Input data below:

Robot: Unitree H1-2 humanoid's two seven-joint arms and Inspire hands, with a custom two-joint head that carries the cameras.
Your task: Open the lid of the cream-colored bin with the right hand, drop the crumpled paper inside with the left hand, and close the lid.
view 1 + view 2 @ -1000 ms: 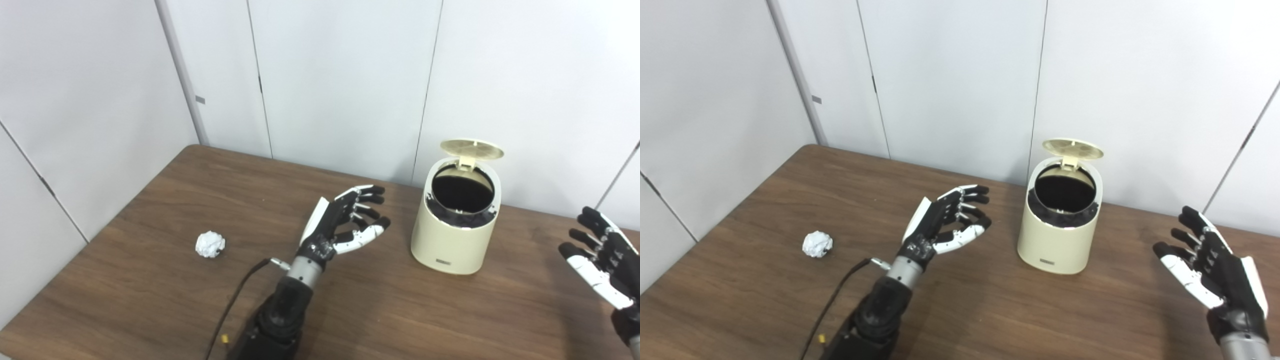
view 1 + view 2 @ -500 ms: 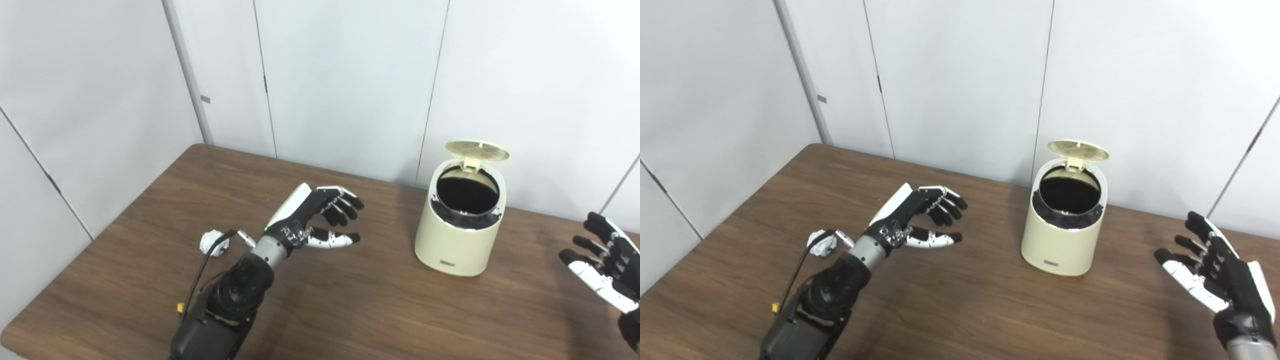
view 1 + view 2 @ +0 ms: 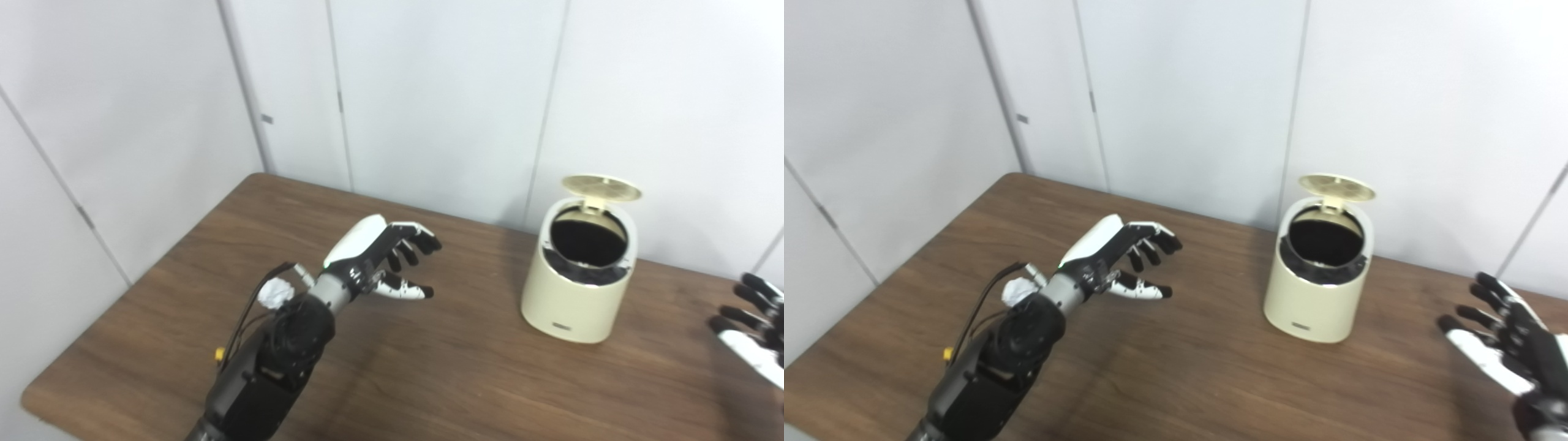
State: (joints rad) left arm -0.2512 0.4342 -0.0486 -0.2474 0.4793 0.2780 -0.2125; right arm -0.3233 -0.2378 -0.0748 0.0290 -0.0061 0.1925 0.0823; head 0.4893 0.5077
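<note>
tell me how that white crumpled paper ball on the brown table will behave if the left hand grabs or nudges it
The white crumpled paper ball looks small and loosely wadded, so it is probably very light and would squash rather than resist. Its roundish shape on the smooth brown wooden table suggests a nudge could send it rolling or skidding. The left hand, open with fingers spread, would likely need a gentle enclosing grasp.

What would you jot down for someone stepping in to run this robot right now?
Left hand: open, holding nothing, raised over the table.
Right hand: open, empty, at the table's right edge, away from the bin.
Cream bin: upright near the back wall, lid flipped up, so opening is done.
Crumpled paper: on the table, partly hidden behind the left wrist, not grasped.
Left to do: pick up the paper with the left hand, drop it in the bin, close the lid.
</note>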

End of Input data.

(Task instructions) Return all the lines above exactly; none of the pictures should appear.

(Solution for this problem)
Robot: Unitree H1-2 humanoid's two seven-joint arms and Inspire hands, with a custom two-joint head that carries the cameras.
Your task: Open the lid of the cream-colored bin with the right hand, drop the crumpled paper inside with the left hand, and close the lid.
view 1 + view 2 @ -1000 ms: 
view 1 + view 2 @ -500 ms: 
view 1 + view 2 @ +0 ms: 
State: (joints rad) left arm -0.2512 0.4342 -0.0486 -0.2474 0.4793 0.2780 -0.2125; right arm -0.3233 -0.2378 -0.0748 0.0290 -0.0061 0.1925 0.0823; head 0.4893 0.5077
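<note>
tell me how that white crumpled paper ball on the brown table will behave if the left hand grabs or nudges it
The white crumpled paper ball looks small and loosely wadded, so it is probably very light and would squash rather than resist. Its roundish shape on the smooth brown wooden table suggests a nudge could send it rolling or skidding. The left hand, open with fingers spread, would likely need a gentle enclosing grasp.

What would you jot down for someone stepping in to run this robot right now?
Left hand: open, holding nothing, raised over the table.
Right hand: open, empty, at the table's right edge, away from the bin.
Cream bin: upright near the back wall, lid flipped up, so opening is done.
Crumpled paper: on the table, partly hidden behind the left wrist, not grasped.
Left to do: pick up the paper with the left hand, drop it in the bin, close the lid.
</note>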

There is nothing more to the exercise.